AVLab-JULY 2013

I wonder how the samples used in the test set can be obtained. According to AMTSO principles for testing malware, tested samples must be provided to AV vendors for verification.

 

So there is not any execution of binaries ?

 

Yes, in test real-time we execute samples.

 

Yes, we execute samples in real-time test

It is not as easy as it seems. You can send executable files, but send a page that was used for the test and has already been removed? We are not any organization or professional laboratories. Everything costs.

 

OK so let's check it out...this is Comodo's score

in july (7/2013) :

real time 100%
malicious url (malicious code + phishing!): 9%

(100%+ 9%) / 2 = 54,5% = 55%



real time = execution of samples so 100% here ?

the 9% is because of the lack of webshield so basically none of phishing sites are blocked, maybe a few ones thanks to DNS as the score shows this, and final score is also normal since you want to gather to 2 tests ok...thank you for explanations

 

Forticlient did well as expected with blocking malicious URLs. Their Web Filter is one of the best in the market.

Seems like a small group of computer enthusiasts testing AVs versus random samples. I appreciate your work.

 

Do you think the final result and real-time malicious URL should be separately? Then the result for example of Comodo and EAM would be at the forefront.

 

Looks like it got a last place in URL blocking and number one place in real time protection. That's why it's score is 55%.

 

YES they should!!! I think it's unreasonable to give EAM which score so high in real time protection a total score of 55%.

 

definitely

 

Yes

 

Ok we'll work on that. We will add another test phishing and each individual will be certified avlab. Someone who is not familiar with the methodology or how to count the final results is amazed. So we change it in the near future.

 

Thank you for considering feedbacks

 

Great! Also English reports would be really, really nice. And testing methodology explained as through as possible.

Maybe your work will offer you some job opportunities in the future. And it will definately help evaluating differing results from different test labs - and reliability of results of the labs.

 

The methodology and present the results of our LabAV in English are to be done, but other tests such as performance, where a lot of the text will be more difficult.

 

Perhaps then the most important parts first in English as a shorter versions, and later the rest as a longer versions?

 

methodology will be translated.

 

@avlab: Welcome to Wilders Security Forums and thanks for the testing you've done.

 

Could you also test stand alone web filters?
- K9 Web Protection
- Norton DNS

 

Yes and no. We even tested dozens of programs, but it depends on the number of testers. Currently we can not afford to adding any programs. And if we will do something rather something, we will add known and popular programs. But I must admit that this is not a bad idea.

 

Thank you. K9 Web Protection is renowned as one of the best web filters out there on the market. And since you are testing AV modules it would be nice to know how stand alone modules compare. A lot of people in here tend to combine different programs to get a better protection. For example some people will combine MSE which doesn't have a web protection with K9. Being able to know how K9 compares to Fortinet or Bit Defender URL filter would tell us a lot.
Also if you like to gain more support and credibility in here you may want to create a Poll what antivirus or antimalware or web filers to test. Members in here really appreciate personal contact.

 

ok, I understand. You do the pools, but I can not promise that we immediately start to test.

 

This is what is appears to me to be the case. The products that scored the highest have "active" web shields that analyze behavior at the web site level. EIS just uses a "blacklist" of URL's I believe which is similar to the protection MBAM Pro provides. Comodo has zip web fliter protection hence the lowest score. I am a bit surprised at Avast's score given it's super aggressive web shield. Perhaps its realtime protection score was lower.

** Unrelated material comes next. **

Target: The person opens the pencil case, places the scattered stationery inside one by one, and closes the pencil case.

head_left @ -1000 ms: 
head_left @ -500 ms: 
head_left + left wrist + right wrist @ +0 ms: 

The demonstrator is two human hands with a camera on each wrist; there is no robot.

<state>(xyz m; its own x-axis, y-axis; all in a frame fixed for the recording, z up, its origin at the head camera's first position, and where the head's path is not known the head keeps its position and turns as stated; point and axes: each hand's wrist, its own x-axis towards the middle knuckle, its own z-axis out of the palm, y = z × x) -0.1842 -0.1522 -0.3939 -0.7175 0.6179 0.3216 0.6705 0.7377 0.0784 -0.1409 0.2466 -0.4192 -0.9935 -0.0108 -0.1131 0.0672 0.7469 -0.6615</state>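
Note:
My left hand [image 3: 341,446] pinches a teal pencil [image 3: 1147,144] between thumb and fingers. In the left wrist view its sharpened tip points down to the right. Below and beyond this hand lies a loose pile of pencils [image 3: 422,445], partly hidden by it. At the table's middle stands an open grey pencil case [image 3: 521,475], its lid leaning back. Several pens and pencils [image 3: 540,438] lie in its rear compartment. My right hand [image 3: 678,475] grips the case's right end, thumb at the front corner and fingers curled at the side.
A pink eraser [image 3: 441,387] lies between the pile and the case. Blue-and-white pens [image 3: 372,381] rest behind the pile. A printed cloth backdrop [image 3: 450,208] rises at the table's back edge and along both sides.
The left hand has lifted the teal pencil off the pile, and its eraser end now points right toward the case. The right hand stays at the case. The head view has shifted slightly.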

On the other hand, isolating just two protection features is not a comprehensive review in my opinion since many of the products that scored lower would have detected the malware on download. Now one could argue about how secure the lower scoring products are for online financial secuirty activities? Would like to see a test from this outfit with EIS set to banking mode and see what the web detection score is. Actually both Comodo and Emsisoft Anti-Malware were among less than a handfull of non-dedicated online banking products to pass Malware Research Group's last online banking test.

 

Definitely so.

Surely the most important thing is whether or not the product prevented a compromised system,far more so than if the site hosting the malware was blocked.

 

Definitely so.

Surely the most important thing is whether or not the product prevented a compromised system,far more so than if the site hosting the malware was blocked.

Having said that,keep up the good work,it's always of interest to see more testing.